Task requirements => Output each line exactly as written, from the first line of the records to the line bearing "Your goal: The", inclusive, while leaving every picture out.

[Items listed in a dataset]
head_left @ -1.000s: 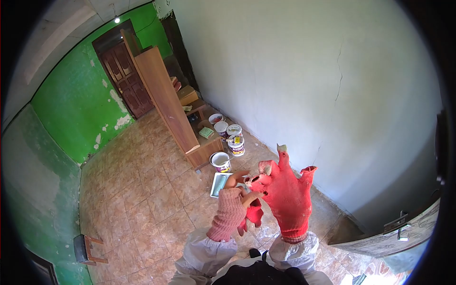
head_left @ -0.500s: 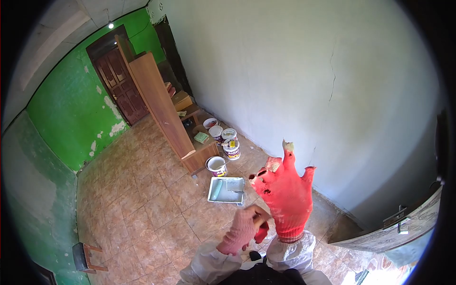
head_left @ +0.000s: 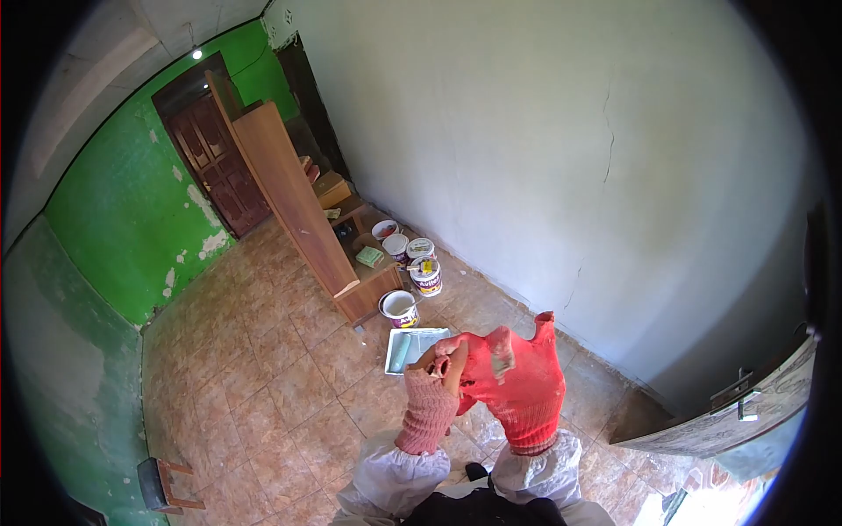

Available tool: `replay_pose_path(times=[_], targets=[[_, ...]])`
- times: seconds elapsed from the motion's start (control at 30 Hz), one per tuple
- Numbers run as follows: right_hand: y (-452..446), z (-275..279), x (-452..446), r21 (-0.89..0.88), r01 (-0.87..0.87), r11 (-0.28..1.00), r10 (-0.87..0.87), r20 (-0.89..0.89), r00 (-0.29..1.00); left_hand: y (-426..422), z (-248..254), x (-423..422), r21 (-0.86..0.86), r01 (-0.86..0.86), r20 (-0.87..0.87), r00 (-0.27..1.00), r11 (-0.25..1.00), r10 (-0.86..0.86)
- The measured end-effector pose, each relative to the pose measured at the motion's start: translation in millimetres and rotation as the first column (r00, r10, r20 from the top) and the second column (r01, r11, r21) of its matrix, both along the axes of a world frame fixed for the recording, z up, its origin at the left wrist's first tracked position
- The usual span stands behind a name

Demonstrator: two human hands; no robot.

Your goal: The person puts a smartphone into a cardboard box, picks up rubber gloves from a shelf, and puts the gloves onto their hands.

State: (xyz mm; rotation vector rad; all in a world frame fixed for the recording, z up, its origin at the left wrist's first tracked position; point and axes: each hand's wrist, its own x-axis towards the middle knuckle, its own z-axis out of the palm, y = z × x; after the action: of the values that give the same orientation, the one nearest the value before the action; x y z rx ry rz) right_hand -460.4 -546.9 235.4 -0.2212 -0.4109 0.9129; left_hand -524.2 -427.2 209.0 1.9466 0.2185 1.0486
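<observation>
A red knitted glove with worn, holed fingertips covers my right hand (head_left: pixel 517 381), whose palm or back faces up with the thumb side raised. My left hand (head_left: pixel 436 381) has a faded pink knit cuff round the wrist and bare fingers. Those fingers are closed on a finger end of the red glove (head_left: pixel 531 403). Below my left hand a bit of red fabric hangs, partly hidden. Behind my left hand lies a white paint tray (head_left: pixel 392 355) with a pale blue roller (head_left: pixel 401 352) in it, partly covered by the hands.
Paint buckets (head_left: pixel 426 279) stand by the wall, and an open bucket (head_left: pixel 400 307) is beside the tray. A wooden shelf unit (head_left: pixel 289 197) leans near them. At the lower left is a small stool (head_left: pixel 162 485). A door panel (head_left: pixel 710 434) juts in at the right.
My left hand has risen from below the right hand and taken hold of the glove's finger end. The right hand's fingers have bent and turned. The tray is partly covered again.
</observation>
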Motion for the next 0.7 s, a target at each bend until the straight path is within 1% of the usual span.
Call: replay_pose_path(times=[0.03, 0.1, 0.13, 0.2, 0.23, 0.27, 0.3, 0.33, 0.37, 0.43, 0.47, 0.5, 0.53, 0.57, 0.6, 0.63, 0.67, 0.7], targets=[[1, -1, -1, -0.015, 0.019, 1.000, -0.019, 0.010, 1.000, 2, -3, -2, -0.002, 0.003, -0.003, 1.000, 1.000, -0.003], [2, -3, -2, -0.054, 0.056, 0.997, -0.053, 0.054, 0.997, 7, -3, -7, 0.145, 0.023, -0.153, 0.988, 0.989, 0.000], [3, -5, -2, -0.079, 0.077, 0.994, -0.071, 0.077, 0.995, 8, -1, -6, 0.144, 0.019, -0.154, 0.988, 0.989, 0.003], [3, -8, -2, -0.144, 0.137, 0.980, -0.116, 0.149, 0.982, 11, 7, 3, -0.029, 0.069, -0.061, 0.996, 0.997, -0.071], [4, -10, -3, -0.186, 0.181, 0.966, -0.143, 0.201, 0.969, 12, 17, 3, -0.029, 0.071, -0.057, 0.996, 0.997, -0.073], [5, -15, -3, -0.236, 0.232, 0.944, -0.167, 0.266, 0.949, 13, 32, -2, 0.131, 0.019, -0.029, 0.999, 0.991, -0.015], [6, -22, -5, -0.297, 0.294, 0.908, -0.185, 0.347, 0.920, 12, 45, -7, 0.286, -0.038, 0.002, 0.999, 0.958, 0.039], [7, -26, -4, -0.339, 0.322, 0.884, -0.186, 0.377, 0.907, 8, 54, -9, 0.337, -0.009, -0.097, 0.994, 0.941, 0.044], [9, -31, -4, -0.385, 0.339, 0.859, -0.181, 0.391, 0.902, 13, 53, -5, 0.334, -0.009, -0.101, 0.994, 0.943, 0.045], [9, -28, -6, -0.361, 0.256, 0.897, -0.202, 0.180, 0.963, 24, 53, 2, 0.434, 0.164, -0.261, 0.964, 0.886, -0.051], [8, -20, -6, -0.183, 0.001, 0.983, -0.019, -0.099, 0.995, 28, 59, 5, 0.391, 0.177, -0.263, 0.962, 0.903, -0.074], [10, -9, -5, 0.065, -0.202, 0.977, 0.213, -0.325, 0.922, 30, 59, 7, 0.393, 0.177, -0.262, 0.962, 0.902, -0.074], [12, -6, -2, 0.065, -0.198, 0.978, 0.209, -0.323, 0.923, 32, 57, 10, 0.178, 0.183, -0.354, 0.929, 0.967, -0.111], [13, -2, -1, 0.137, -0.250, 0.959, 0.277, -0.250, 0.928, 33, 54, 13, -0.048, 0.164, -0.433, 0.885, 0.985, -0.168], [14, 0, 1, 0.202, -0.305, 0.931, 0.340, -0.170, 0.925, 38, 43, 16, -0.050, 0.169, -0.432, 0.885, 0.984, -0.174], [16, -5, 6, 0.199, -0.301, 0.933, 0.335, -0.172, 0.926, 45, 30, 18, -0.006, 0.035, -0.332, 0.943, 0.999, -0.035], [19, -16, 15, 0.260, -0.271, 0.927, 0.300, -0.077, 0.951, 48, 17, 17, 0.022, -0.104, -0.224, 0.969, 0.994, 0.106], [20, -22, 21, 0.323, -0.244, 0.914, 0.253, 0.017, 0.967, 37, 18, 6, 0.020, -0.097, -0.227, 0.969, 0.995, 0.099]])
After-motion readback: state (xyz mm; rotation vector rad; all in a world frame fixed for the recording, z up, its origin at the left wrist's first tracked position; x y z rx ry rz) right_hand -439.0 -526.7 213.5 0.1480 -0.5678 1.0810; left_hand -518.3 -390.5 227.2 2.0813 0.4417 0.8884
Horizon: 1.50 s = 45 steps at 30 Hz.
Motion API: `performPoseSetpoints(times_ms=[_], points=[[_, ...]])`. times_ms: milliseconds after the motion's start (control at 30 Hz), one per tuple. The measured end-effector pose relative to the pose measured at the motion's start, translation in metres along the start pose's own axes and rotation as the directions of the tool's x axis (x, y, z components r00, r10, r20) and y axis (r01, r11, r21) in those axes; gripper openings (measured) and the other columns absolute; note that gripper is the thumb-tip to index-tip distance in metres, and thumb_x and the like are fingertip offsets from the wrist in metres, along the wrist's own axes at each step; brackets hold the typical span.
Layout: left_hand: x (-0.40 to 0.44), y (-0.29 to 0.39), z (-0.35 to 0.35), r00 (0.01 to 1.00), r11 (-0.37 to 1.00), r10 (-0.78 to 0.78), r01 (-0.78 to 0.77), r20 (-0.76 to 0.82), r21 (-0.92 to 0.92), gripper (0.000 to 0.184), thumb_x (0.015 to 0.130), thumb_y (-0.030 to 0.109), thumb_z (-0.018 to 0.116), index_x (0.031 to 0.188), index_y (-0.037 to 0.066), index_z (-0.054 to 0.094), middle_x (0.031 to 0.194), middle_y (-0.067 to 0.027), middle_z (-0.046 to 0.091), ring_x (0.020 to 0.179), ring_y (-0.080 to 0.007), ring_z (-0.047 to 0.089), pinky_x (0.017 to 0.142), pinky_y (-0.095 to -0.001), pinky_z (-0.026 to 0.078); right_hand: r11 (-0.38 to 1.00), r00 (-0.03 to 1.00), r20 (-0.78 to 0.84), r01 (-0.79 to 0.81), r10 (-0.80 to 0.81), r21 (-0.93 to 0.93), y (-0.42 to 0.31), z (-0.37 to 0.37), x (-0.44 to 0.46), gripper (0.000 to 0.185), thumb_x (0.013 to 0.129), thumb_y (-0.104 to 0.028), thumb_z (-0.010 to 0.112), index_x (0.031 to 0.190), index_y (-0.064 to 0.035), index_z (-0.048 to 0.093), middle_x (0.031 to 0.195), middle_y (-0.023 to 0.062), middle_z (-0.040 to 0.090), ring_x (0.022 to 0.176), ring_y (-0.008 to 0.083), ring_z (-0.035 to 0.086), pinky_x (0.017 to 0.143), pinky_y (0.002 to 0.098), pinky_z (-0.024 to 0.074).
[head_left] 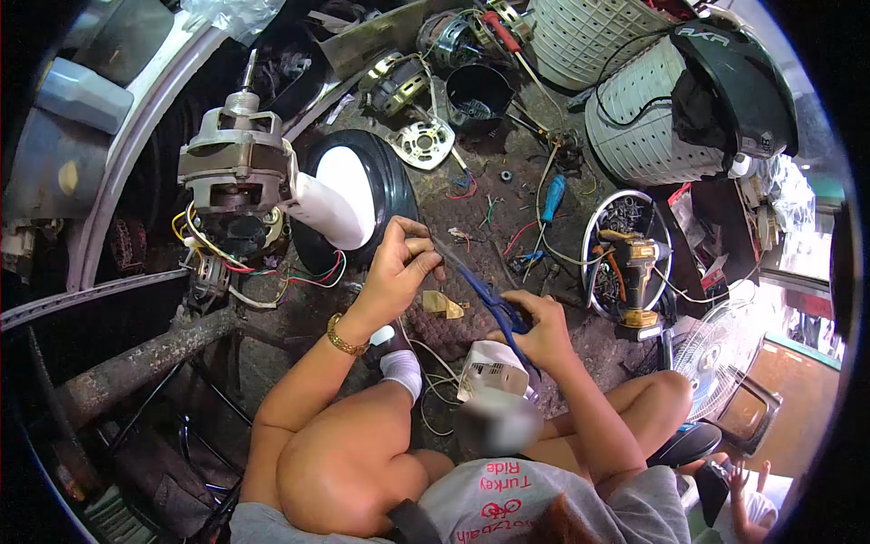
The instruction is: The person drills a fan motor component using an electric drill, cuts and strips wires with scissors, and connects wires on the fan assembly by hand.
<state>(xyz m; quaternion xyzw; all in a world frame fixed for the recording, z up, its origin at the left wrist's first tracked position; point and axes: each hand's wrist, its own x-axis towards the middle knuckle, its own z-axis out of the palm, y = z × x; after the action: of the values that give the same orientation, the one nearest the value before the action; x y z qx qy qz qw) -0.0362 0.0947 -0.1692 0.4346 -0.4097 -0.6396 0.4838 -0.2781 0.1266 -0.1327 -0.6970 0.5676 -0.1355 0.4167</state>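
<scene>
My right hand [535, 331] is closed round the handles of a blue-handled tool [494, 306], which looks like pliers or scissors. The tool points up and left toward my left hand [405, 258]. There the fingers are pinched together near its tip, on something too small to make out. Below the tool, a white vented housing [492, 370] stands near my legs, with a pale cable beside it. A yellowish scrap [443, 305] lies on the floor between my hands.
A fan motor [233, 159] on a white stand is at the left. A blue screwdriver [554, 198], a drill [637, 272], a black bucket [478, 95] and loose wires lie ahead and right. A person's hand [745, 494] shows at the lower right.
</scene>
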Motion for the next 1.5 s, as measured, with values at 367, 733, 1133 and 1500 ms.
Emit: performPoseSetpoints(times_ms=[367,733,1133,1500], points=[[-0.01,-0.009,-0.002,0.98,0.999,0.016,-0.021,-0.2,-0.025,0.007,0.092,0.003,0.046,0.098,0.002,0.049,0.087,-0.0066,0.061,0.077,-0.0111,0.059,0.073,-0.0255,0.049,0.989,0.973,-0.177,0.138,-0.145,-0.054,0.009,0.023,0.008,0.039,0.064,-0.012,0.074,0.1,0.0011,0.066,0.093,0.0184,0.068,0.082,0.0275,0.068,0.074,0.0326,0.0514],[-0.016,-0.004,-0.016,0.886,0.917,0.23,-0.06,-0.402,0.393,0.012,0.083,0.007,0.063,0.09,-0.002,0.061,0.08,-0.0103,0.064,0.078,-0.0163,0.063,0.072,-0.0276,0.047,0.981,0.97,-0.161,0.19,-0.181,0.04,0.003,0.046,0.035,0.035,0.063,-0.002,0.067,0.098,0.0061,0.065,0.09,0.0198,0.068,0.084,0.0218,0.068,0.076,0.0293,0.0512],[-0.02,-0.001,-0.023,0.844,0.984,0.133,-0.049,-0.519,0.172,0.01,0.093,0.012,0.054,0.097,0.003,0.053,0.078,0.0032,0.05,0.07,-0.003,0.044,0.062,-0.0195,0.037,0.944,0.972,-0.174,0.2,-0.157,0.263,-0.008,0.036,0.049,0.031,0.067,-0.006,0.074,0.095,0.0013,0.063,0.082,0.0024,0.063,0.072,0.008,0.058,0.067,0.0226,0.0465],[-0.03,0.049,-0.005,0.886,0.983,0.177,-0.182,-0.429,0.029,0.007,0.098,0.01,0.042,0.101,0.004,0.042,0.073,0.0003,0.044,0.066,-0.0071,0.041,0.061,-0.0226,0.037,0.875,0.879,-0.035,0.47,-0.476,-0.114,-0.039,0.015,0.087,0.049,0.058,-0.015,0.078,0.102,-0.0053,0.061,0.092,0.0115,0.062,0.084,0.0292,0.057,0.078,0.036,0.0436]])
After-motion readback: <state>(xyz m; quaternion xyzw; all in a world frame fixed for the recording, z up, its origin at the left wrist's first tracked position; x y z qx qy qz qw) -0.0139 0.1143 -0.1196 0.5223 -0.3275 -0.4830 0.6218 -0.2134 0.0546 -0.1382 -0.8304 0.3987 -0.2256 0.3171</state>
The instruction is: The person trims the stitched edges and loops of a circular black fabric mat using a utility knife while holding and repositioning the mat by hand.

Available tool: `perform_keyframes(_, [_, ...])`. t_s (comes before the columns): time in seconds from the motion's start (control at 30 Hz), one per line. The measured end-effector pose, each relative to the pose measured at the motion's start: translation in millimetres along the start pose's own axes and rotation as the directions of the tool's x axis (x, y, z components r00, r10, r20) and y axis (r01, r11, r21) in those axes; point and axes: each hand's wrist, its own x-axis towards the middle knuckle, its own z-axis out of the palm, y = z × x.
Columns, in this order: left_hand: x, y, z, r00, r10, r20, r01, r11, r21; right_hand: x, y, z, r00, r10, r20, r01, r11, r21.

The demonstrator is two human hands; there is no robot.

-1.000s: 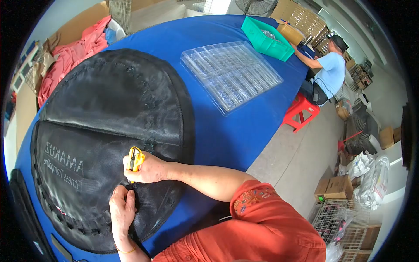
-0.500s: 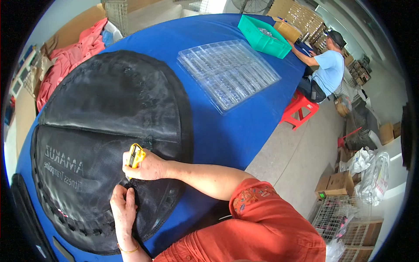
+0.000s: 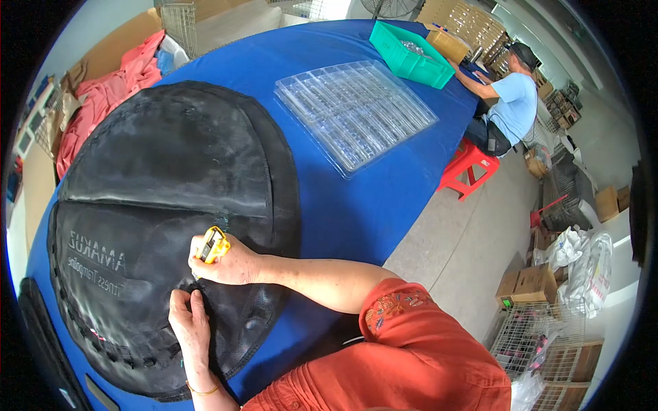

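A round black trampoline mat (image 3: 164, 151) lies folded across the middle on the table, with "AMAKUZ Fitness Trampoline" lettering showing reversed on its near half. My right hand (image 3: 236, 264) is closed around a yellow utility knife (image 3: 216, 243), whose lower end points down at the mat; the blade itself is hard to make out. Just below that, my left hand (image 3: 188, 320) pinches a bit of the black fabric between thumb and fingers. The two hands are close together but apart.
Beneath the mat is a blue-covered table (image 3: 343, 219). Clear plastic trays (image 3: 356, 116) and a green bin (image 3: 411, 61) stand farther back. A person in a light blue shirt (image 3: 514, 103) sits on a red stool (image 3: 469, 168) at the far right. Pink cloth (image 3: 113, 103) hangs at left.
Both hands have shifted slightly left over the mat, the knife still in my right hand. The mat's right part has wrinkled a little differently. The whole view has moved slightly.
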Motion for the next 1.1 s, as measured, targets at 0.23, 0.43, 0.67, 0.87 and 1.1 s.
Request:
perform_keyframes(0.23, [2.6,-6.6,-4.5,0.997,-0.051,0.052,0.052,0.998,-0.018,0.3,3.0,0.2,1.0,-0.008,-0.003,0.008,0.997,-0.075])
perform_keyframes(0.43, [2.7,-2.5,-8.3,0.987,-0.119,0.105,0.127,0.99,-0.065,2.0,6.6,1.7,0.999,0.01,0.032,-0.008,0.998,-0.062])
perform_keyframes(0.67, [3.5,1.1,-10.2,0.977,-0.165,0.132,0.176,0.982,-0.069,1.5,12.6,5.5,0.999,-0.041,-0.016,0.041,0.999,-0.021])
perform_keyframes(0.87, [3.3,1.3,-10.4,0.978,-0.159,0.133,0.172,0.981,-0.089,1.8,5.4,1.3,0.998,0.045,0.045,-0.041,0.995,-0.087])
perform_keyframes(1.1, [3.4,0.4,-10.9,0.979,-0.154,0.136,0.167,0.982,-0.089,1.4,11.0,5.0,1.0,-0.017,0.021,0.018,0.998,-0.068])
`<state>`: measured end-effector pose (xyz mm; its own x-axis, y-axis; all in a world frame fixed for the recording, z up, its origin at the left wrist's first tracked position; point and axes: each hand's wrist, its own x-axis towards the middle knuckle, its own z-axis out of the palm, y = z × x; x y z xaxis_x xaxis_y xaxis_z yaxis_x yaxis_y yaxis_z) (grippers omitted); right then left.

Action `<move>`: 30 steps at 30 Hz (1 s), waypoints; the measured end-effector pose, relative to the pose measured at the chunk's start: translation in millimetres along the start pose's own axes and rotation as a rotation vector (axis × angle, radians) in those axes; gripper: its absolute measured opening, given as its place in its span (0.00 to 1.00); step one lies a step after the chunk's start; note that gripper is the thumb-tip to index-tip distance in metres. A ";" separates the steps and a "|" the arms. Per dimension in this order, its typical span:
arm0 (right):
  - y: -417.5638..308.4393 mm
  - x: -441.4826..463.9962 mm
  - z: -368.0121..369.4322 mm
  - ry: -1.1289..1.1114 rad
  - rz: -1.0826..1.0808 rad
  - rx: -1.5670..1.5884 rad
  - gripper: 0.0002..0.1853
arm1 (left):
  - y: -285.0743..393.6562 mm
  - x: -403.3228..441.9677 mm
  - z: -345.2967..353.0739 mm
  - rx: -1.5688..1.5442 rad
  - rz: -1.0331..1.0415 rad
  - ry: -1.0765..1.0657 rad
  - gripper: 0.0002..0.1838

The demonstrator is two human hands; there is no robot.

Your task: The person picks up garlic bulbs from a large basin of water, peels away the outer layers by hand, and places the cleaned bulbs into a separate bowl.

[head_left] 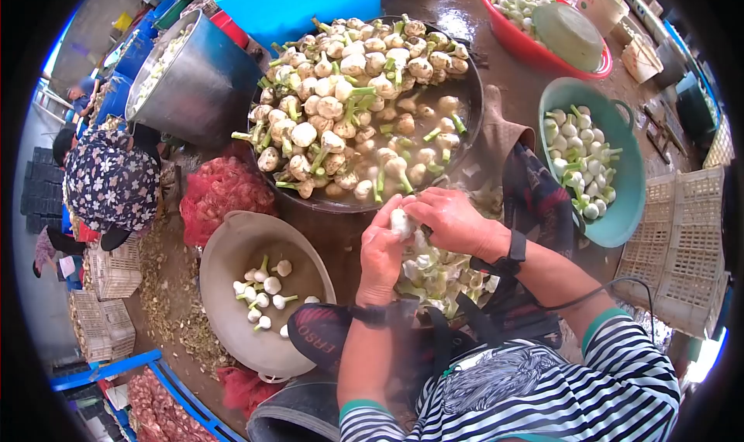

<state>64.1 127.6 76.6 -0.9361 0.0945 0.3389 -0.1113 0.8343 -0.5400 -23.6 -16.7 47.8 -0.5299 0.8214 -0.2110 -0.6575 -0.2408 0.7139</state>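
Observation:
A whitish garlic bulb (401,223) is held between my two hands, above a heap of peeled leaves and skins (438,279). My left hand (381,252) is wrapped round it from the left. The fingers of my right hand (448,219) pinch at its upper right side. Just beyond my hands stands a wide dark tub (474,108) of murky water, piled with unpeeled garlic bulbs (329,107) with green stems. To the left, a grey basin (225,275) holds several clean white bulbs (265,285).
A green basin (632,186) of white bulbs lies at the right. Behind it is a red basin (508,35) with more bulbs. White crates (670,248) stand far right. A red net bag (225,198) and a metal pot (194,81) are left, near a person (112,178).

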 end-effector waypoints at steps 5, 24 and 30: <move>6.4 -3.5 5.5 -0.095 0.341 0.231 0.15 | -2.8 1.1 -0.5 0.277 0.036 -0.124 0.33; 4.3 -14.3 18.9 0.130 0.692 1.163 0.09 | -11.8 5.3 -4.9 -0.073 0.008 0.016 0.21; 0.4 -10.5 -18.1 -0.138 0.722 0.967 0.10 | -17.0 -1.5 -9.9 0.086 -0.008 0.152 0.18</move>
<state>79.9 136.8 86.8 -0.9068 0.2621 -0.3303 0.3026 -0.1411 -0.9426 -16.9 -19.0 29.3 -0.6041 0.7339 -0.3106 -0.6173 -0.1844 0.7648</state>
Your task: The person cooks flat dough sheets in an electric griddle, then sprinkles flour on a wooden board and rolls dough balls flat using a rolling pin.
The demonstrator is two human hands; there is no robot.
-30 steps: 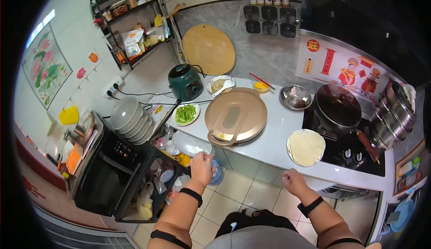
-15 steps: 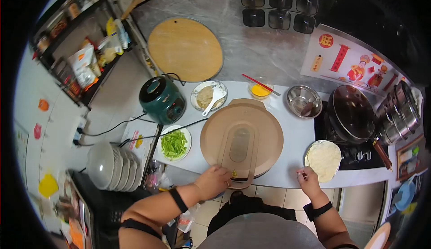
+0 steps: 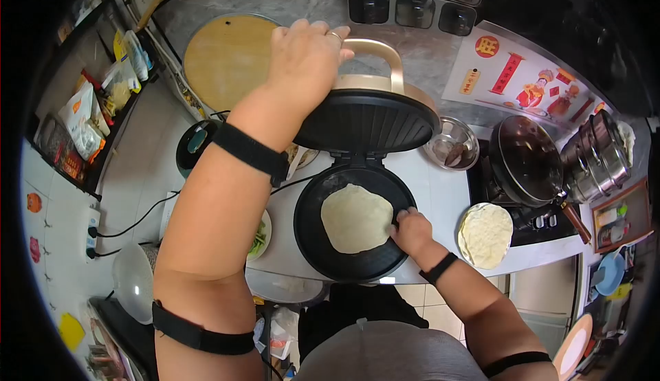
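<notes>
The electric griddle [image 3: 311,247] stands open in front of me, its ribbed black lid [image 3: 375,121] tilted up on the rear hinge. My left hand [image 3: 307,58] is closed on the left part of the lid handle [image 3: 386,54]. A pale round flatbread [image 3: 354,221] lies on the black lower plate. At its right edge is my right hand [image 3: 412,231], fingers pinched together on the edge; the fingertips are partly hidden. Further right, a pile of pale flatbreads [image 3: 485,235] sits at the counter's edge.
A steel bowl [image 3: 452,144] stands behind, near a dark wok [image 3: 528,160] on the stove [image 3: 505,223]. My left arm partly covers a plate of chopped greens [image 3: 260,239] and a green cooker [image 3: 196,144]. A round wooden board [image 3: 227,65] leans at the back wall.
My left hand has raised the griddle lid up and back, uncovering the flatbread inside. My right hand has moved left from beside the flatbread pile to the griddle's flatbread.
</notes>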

Output of the exercise =>
head_left @ -1.000s: 
head_left @ -0.500s: 
head_left @ +0.000s: 

Available tool: `replay_pose_path(times=[_], targets=[[_, ...]])`
- times: seconds elapsed from the motion's start (control at 30 Hz), one per tuple
- Numbers run as follows: right_hand: y (-452..446), z (-275..279), x (-452..446), r21 (-0.89..0.88), r01 (-0.87..0.87), r11 (-0.28..1.00), r10 (-0.87..0.87), r20 (-0.89..0.89), r00 (-0.29..1.00); left_hand: y (-426..422), z (-248..254), x (-423..422), r21 (-0.86..0.86), r01 (-0.86..0.86), r20 (-0.87..0.87), r00 (-0.27..1.00), r11 (-0.25..1.00), r10 (-0.86..0.86)
- The measured end-effector pose, each relative to the pose measured at the motion's start: translation in millimetres and rotation as the first column (r00, r10, r20 from the top) and the second column (r01, r11, r21) of its matrix, both along the axes of a world frame fixed for the recording, z up, its origin at the left wrist's first tracked position
- The usual span stands behind a name

Demonstrator: two human hands; no robot.

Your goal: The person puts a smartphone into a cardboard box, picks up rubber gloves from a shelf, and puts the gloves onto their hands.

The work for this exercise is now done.